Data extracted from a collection
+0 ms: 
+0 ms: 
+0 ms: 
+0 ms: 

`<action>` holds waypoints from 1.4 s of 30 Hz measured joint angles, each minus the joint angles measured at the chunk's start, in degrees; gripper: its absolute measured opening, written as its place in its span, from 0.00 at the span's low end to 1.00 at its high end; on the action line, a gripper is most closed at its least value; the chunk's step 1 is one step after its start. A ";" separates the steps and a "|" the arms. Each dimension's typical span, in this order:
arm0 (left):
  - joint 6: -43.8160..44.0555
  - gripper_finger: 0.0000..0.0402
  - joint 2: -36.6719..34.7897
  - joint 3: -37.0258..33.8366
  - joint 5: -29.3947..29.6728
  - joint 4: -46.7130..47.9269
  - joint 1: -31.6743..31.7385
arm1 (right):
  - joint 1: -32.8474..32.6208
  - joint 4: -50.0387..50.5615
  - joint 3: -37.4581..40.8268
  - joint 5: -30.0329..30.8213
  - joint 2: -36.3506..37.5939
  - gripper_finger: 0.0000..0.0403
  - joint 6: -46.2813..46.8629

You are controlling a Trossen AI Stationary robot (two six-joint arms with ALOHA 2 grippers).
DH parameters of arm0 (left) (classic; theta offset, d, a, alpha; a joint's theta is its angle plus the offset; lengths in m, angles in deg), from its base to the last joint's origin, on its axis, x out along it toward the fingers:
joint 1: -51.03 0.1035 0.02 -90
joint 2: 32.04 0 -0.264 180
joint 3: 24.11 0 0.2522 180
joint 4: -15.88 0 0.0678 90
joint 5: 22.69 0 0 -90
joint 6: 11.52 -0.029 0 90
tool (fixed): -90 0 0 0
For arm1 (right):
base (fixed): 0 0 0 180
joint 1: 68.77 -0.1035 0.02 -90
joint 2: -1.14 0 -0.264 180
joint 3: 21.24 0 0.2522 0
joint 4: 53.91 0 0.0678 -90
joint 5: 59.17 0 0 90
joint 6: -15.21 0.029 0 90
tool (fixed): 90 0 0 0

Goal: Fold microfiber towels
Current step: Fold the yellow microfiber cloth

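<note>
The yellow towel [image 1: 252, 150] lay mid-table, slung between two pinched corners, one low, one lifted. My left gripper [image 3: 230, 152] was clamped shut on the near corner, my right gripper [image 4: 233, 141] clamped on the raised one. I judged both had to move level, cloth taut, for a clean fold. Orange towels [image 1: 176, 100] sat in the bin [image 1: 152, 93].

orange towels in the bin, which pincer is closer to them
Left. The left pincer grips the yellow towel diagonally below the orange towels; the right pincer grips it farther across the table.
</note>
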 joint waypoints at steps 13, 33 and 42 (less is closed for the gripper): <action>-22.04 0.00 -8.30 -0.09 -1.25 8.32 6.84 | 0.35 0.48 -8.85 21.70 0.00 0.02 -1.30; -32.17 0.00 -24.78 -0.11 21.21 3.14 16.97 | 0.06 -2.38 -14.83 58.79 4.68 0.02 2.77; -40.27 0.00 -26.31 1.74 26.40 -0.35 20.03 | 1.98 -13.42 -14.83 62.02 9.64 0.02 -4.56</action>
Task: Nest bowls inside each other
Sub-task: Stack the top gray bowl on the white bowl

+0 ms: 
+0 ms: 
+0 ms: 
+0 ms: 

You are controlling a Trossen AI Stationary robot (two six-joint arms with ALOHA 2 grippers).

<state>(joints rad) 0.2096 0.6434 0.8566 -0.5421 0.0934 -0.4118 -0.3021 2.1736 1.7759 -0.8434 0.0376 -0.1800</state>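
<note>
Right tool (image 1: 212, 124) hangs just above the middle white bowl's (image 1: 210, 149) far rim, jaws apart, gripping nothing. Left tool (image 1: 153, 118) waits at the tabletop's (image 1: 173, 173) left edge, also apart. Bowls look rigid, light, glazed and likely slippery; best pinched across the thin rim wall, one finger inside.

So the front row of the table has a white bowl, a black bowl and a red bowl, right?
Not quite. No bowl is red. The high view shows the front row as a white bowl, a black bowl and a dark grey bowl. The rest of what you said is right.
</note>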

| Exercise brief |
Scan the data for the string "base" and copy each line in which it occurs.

| Written response |
DH parameters of arm0 (left) (classic; theta offset, d, a, alpha; a joint's theta is its angle plus the offset; lengths in m, angles in deg), from its base to the last joint's origin, on its axis, x out along it toward the fingers:
base (fixed): 0 0 0 180

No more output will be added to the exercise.